── Recorded information ──
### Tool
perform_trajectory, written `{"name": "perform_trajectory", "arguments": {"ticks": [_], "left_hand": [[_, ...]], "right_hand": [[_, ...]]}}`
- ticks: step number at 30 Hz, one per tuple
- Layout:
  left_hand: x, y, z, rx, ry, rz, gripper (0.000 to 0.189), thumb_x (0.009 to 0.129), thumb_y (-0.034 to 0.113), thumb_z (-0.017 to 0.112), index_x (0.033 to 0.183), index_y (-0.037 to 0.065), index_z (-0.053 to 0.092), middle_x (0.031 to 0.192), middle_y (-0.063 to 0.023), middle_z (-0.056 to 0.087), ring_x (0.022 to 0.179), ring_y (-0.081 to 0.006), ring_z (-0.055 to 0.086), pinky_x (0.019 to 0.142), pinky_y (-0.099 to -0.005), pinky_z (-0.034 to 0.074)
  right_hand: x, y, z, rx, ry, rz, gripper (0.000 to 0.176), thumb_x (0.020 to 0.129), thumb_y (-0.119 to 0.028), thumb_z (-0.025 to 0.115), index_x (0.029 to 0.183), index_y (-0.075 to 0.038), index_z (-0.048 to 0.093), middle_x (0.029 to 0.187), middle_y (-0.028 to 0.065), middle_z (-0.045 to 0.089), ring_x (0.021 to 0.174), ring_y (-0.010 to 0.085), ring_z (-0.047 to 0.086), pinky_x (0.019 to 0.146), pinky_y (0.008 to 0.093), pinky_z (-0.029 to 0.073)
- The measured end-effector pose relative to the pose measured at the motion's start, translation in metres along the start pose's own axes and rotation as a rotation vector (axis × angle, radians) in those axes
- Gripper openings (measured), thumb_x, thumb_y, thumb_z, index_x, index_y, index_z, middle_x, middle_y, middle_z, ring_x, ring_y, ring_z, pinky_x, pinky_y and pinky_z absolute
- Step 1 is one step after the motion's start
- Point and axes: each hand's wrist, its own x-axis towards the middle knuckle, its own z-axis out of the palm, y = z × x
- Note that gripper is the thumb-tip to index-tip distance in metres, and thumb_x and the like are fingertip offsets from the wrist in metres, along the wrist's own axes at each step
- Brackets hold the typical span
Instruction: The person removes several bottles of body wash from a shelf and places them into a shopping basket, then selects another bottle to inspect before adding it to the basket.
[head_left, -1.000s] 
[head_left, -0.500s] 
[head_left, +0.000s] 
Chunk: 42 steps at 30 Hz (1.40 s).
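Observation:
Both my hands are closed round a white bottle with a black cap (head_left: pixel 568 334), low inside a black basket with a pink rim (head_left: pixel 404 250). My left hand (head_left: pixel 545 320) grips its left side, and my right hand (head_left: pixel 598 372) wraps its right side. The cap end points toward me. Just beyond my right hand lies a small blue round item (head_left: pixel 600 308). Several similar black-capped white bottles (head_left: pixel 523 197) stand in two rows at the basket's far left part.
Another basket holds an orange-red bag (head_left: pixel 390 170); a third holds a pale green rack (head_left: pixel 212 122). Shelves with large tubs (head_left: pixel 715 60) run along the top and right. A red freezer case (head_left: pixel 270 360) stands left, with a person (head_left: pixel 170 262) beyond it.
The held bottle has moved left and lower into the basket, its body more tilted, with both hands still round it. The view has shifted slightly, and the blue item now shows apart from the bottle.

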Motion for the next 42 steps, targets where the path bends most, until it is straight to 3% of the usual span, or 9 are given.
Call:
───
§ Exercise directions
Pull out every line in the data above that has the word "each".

§ Answer to this problem
- Point and axes: each hand's wrist, its own x-axis towards the middle knuckle, its own z-axis out of the palm, y = z × x
- Note that gripper is the thumb-tip to index-tip distance in metres, and thumb_x and the like are fingertip offsets from the wrist in metres, along the wrist's own axes at each step

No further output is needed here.